Re: How to unit test random seeds?
Patricia Shanahan wrote:
Daniel Dyer wrote:
....
Obviously I am unfamiliar with the structure of your code, but the
only thing that comes to mind is to introduce another layer of
indirection. For the RNGs in my Uncommons Maths library, I have a
SeedGenerator strategy interface. This allows me to use seed data
from various sources (/dev/random and random.org, as well as
SecureRandom). If you had a similar arrangement you would be able to
substitute your true seed generator with a mock that returned a known
value, purely for the purpose of testing your arithmetic. You'd have
to decide whether the added complexity is worth it to get the test
coverage that you are looking for.
Interesting. That would solve my unit test problem. As you say, there is
a tradeoff between test coverage and layers of indirection.

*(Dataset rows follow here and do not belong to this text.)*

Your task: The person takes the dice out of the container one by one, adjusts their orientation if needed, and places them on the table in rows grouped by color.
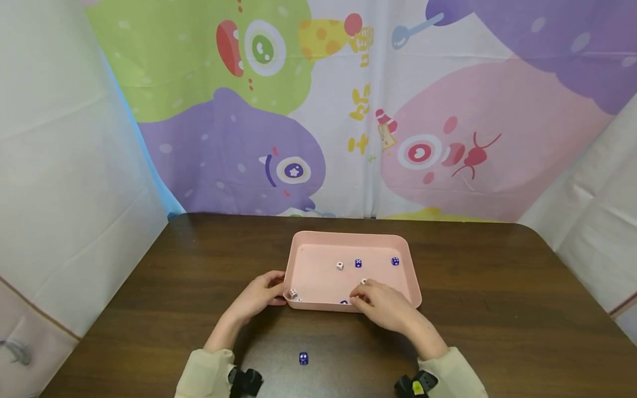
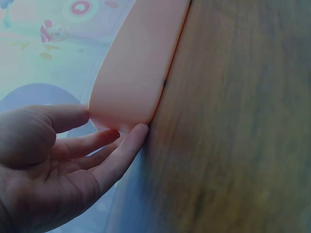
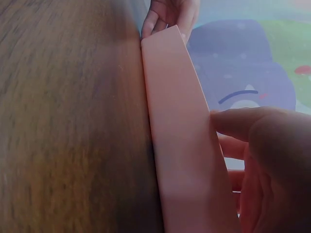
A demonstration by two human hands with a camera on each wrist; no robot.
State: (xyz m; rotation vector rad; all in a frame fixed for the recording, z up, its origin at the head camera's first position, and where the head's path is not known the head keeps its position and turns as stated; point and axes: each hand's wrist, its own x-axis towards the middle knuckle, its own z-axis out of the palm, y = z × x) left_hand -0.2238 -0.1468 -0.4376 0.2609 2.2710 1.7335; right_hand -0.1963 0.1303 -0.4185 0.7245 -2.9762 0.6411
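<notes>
A shallow pink tray [image 1: 318, 282] lies on the table, with several white and blue dice in it. My left hand [image 1: 259, 296] holds its near left corner; in the left wrist view the thumb meets the rim and the fingers [image 2: 121, 150] lie against the outer wall. My right hand [image 1: 385, 307] reaches over the near wall into the tray. Its fingertips are by a white die [image 1: 363, 282], and a blue die [image 1: 344, 302] shows partly beside them. The wall hides those fingertips in the right wrist view, so I cannot tell whether they pinch a die.
One blue die [image 1: 303, 358] lies on the brown table [image 1: 497, 298] in front of the tray. Inside the tray, a white die [image 1: 293, 293] sits in the near left corner, and a blue die [image 1: 395, 261] lies toward the right. A cartoon-printed curtain [image 1: 343, 182] hangs behind.
</notes>
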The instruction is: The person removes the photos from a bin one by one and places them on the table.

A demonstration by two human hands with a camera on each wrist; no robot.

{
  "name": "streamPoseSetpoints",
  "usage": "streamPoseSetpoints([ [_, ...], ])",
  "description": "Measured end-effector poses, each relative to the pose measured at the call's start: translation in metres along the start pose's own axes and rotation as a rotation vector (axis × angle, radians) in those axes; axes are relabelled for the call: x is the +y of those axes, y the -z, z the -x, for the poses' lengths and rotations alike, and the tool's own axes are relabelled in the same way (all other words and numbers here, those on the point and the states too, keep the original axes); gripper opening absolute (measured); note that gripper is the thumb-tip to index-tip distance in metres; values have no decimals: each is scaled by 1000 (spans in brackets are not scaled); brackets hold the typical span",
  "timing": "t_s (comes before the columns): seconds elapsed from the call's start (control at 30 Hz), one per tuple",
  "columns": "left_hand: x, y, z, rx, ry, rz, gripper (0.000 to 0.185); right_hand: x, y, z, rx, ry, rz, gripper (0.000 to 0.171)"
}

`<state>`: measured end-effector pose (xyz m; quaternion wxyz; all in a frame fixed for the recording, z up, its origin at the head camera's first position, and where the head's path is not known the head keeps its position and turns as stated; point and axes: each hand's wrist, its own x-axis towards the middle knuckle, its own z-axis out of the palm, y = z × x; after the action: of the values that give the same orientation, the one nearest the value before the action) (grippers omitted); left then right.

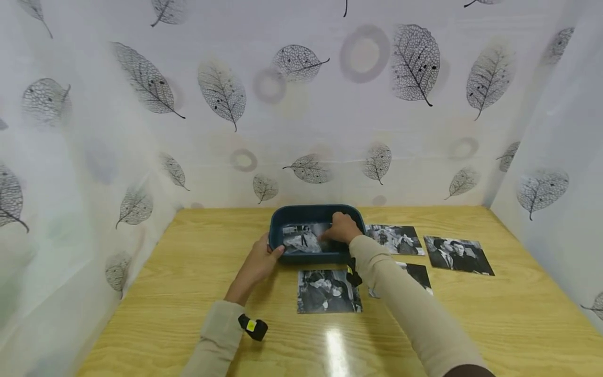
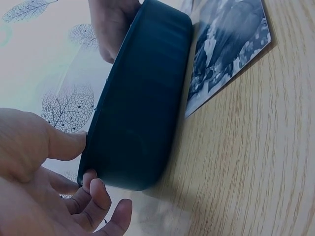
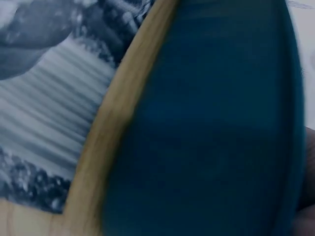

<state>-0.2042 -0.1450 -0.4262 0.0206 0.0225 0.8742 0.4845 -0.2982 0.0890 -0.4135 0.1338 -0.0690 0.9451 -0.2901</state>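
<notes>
A dark blue rectangular tray (image 1: 308, 257) with raised walls stands on the table. My left hand (image 1: 259, 259) holds its near left corner, the thumb over the rim and the fingers against the outside, also plain in the left wrist view. Inside the tray lies a black-and-white photograph (image 1: 301, 240) showing a pale spread-out dress. My right hand (image 1: 344, 229) reaches over the tray's right side and pinches this photograph at its right end; the fingertips are partly hidden. In the right wrist view the tray wall (image 3: 206, 123) hides most of that hand.
One photograph of a couple (image 1: 328, 293) lies before the tray. To the right lie more prints: one beside the tray (image 1: 398, 240), one partly under my right forearm (image 1: 419, 275), and one farther right (image 1: 459, 255). A leaf-patterned curtain (image 1: 311, 115) encloses the wooden table (image 1: 198, 283).
</notes>
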Motion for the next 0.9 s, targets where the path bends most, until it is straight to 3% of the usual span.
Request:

I thought some more about this, and it can be made very unobtrusive as a
test feature.
I defined a SeedGenerator interface inside my seed-processing class. It
also has a static anonymous inner class object that implements
SeedGenerator using SecureRandom. The seed-processing class has two
constructors, the normal one that defaults to its own SecureRandom
generator, and a package-scope one for testing that allows the caller to
specify the SeedGenerator. I made the interface extremely simple to code
using SecureRandom.
That makes the seed generator selection invisible for normal uses of the
class, but lets its unit test control the seeds completely.